Hierarical kewords and "autoclassification"

Started by maxbelloni, November 13, 2023, 08:56:51 AM

Previous topic - Next topic

maxbelloni

Hi,

A simple (and probably silly, due to my still fresh experience with the current Imatch version update) question:

A file with hierarical categorization contains keyword like aaa|bbb|ccc

If you try to upload an image contaning this keywords in some other database which provide automatic classification based on keyword contents (i.e. stock photography) the keyword format aaa|bbb|ccc prevents such "autoclassification".

A possible solution could be having the keywords stored separately in the files, but kept hierarically only in Imatch database (maybe this is already possible, but I don't know how)

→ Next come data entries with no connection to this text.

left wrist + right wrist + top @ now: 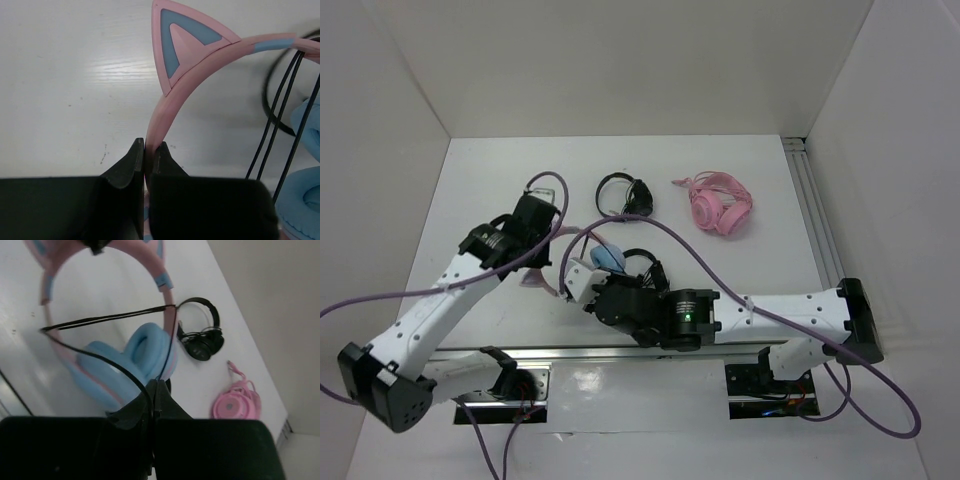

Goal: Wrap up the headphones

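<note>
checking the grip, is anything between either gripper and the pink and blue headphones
Nothing visible. The left gripper is shut on the headband, the right gripper looks shut on the cable beside the ear cups. The black headphones and pink headphones lie well apart.

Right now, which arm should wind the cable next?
Probably the right arm: its jaws pinch the cable, strung across the headband, while the left arm holds the headband steady in its jaws.
</note>
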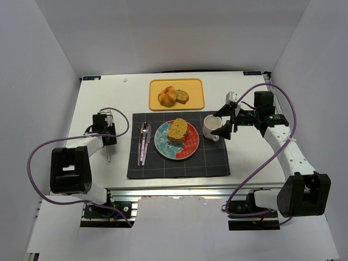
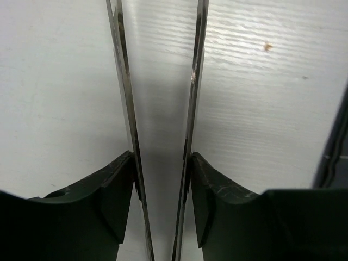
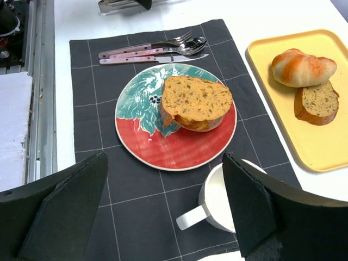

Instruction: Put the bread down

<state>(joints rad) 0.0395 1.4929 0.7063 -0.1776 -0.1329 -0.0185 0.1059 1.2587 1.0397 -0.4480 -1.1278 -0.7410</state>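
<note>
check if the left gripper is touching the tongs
Touching. In the left wrist view both metal arms of the tongs lie flush against the inner fingers of the left gripper.

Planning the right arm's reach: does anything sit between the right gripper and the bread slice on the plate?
Yes: the white mug stands on the placemat just below the open right gripper, between it and the bread slice on the plate.
</note>
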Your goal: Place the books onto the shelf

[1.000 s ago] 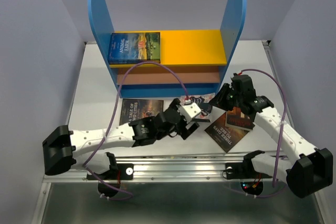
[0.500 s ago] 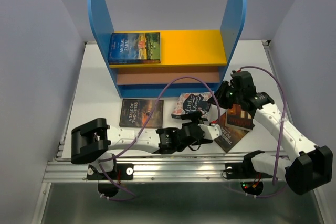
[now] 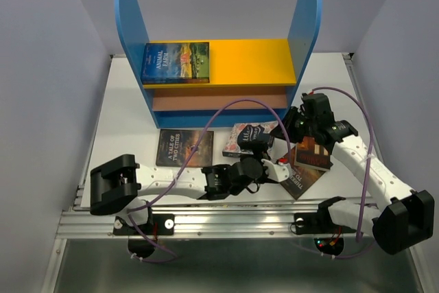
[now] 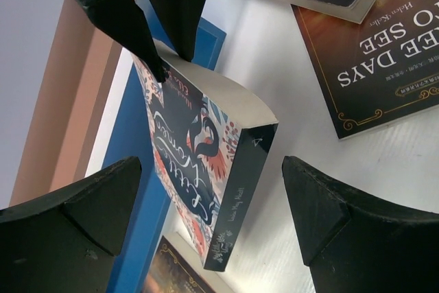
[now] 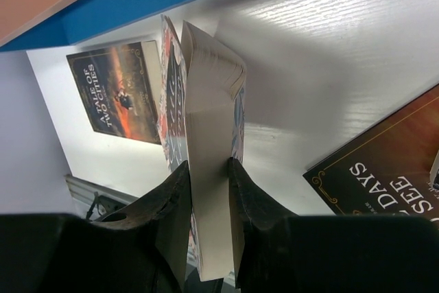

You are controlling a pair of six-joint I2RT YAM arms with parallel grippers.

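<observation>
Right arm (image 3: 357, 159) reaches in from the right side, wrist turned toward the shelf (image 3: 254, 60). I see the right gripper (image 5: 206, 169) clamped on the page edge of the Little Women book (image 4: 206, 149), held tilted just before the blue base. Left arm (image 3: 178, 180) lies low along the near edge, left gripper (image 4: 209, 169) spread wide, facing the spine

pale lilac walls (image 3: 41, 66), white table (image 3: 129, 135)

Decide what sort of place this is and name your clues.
Probably a robotics lab cell, not a library: two arms bolted to a metal rail, plain walls boxing in a white table, one small shelf.
</observation>
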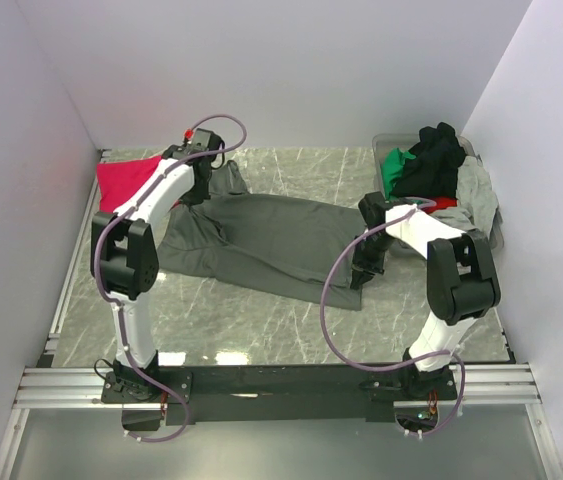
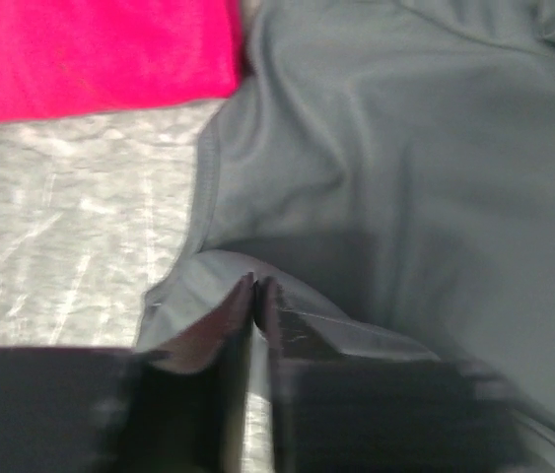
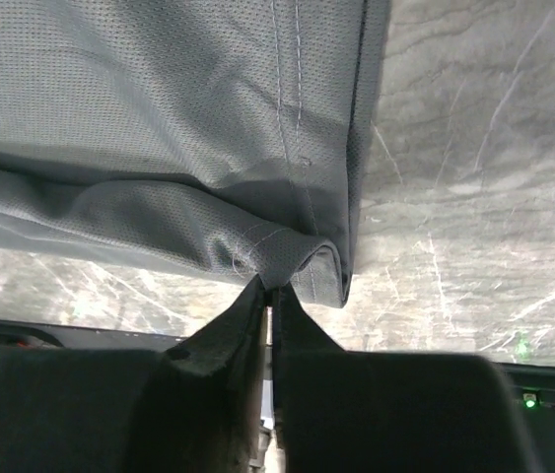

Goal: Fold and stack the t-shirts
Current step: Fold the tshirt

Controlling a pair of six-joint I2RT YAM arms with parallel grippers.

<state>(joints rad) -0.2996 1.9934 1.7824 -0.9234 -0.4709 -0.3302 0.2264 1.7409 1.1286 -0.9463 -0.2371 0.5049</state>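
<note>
Grey t-shirt (image 3: 159,118) is matt fine-mesh cloth; table (image 3: 474,197) glossy, smooth, marbled.

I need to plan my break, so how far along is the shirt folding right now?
Done: the magenta shirt looks folded at the far left. In hand: the grey shirt is spread out, the left gripper and right gripper each shut on an edge, no fold made yet. Left: the shirts heaped in the tub.

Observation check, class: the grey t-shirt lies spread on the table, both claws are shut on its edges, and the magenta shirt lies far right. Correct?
No: the top view shows the magenta shirt at the far left. The grey t-shirt is indeed spread on the table, the left claw and right claw shut on its edges.
</note>
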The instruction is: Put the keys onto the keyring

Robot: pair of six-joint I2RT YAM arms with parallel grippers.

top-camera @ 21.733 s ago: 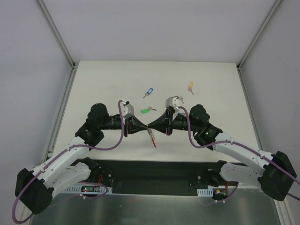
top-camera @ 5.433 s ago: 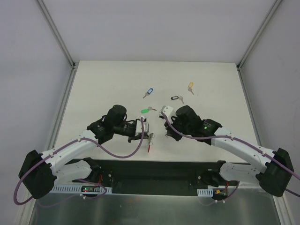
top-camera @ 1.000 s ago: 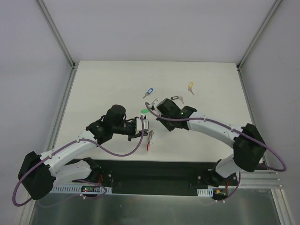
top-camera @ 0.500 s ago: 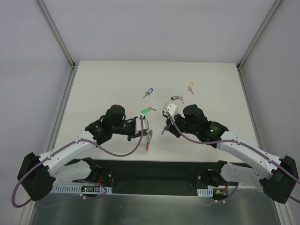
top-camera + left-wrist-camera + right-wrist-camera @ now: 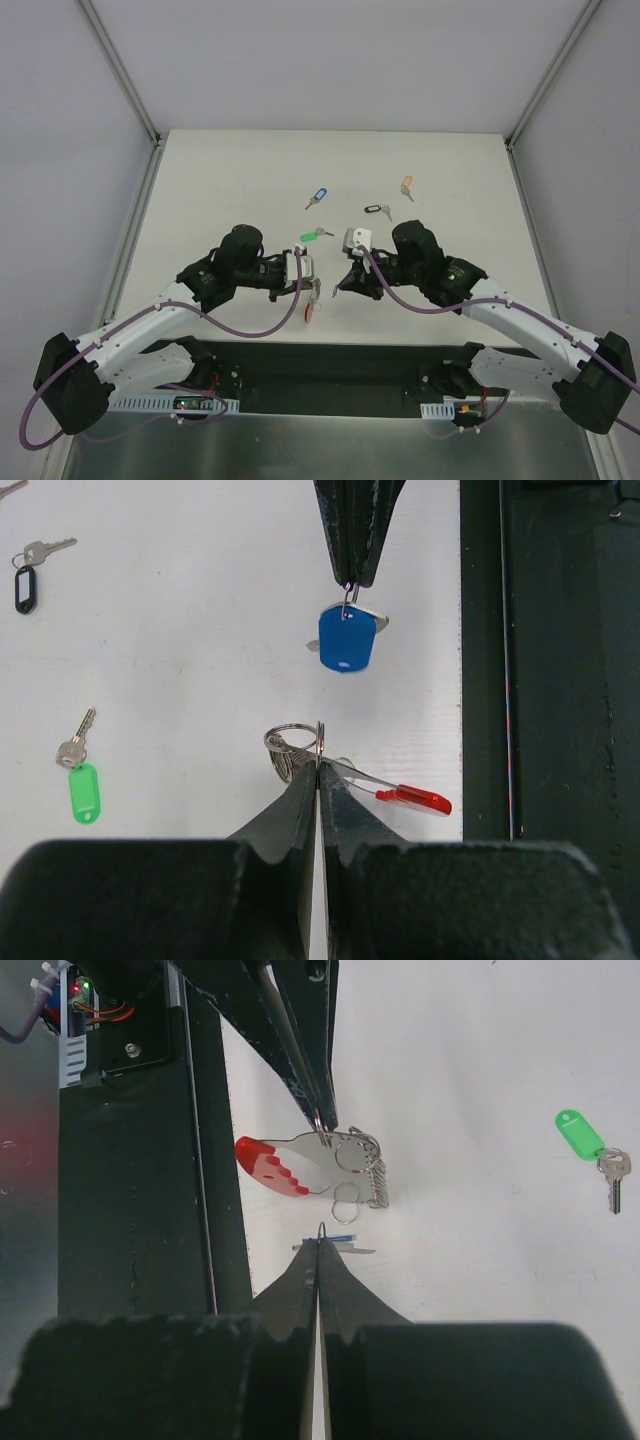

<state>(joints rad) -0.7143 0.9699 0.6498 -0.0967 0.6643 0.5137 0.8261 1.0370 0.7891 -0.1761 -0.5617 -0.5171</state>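
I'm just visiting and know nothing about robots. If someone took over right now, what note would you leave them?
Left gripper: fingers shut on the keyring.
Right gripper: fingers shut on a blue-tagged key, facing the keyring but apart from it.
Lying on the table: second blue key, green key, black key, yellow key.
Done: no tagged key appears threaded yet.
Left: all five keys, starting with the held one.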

How do you deal with this issue?

(again, sorry for the possible silly question )

Max

Mario

IMatch internally only works with hierarchical keywords in the XMP::lr namespace.
During write back these keywords are "flattened" into the (if existing) legacy IPTC keyword tag and in the XMP:dc-Subject tag.
How keywords are flattened depends on your settings under Edit > Preferences > Metadata.
IMatch can flatten each level, only the leaf level etc. See Write hierarchical keywords for more information. This section explains how this works and the potential pitfalls you may run into.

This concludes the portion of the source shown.